Absolutely essential. You can get hung up on the wording of just one version of a description.
There are many videos on these subjects. The Kahn Academy is recommended by many people although I find it's presentation a bit boring. They do a full course, so I believe so you could access help that way.

Also, find the YouTube videos by Walter Levin. Loads of friendly presentation of hard topics. Learn to develop your Search Skills and be prepared to spend some time finding what you need. An hour's searching can often give you just what you want.
 
  • #38
sophiecentaur said:
find the YouTube videos by Walter Levin
The first post is a walter lewin video. EDIT: my bad, was another dude in that video :)
 
  • #39
"I was just trying to understand the difference."
I get where you are coming from.
On the surface, you look and say "if mv is conserved, and mass doesn't change, doesn't it follow that 1/2 mv2 should be conserved, too?"
The critical thing is that v (velocity) is a vector, having both magnitude and direction. v2 is a scalar, having only magnitude.

Take the head-on collision of two 50 g ball bearings (assumed to be a completely elastic collision) each moving a 1 m/s. The total momentum of this system is zero. The masses are equal and the magnitude of the velocities are the same but the velocities are in opposite directions, so one velocity is positive and the other is negative and the sum comes to zero ( (50g * + 1m/s) + (50g * -1m/s) = 0) . After the collision, the ball bearings will go back toward where they started at a velocity with a direction completely opposite of what they had originally--and momentum of the system will still be zero.

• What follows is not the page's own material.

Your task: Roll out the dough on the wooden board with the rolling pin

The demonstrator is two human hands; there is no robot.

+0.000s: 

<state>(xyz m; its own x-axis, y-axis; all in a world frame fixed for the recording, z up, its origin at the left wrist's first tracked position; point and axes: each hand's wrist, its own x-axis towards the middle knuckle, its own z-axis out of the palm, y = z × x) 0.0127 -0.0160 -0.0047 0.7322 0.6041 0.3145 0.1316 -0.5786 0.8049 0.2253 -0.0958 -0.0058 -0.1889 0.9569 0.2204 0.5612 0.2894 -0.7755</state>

The total kinetic energy of this system before collision is not zero, as the scalar values do not have direction and therefore do not offset each other, but rather sum up ((1/2 * 50g * (1 m/s)2) + (1/2 * 50g * (-1m/s)2 = 50 gm2/s2) The definition of a perfectly elastic collision is one in which no kinetic energy is transformed--and so if the collision is perfectly elastic, KE will be perfectly conserved. Note that while energy is always conserved, it usually is not conserved entirely as kinetic energy in collisions, but transformed into heat, chemical energy, potential energy and other forms.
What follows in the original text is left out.